Good oral hygiene may help prevent pneumonia and heart disease, according to two UB researchers. A study done by UB professor of medicine, Ali A. El Solh, MD, indicates that periodontal microbes are a possible reservoir for recurrent lower respiratory tract infections in nursing home residents.
And research done by UB Distinguished Professor and Vice Provost Robert J. Genco, DDS, shows a strong association between periodontal microbes and non-fatal heart attacks.
El Solh’s research, published in the academic journal Lung, shows that the control of gingivitis and dental plaques has been effective in reducing the rate of pneumonia, but the provision of dental care for those in nursing homes is inadequate.

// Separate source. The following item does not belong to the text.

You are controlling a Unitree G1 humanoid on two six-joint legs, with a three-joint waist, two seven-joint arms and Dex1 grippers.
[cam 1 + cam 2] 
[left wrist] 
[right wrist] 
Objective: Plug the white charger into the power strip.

“Pneumonia remains the leading cause of death attributable to infection in patients aged 65 and older and accounts for 13 to 48 percent of infections in the nursing home setting with mortality rates as high as 55 percent,” he says.
Development of an individualized oral health care plan for elderly in long-term care facilities will enable early identification and prevention of known risk factor for pneumonia, he says. “It is equally important that oral hygiene is maintained throughout the stay of the resident,” he adds. “Further studies are needed to determine the optimal method and frequency of treatment.”
Genco’s study was published in Community Dentistry and Oral Epidemiology. A pioneer in research showing the effect of oral bacterial on health, Genco is co-editor "Periodontal Disease and Overall Health: A Clinician's Guide," a new textbook that features 18 chapters of information regarding the relationship between oral and systemic diseases.
“There is strong evidence for an association of periodontal disease and heart disease,” he explains. “Recent studies show that by reducing periodontal disease, many of the factors associated with increased heart disease are reduced.
“So it is reasonable to recommend daily oral hygiene as a measure not only to prevent tooth loss, but also it may reduce risk for heart disease.”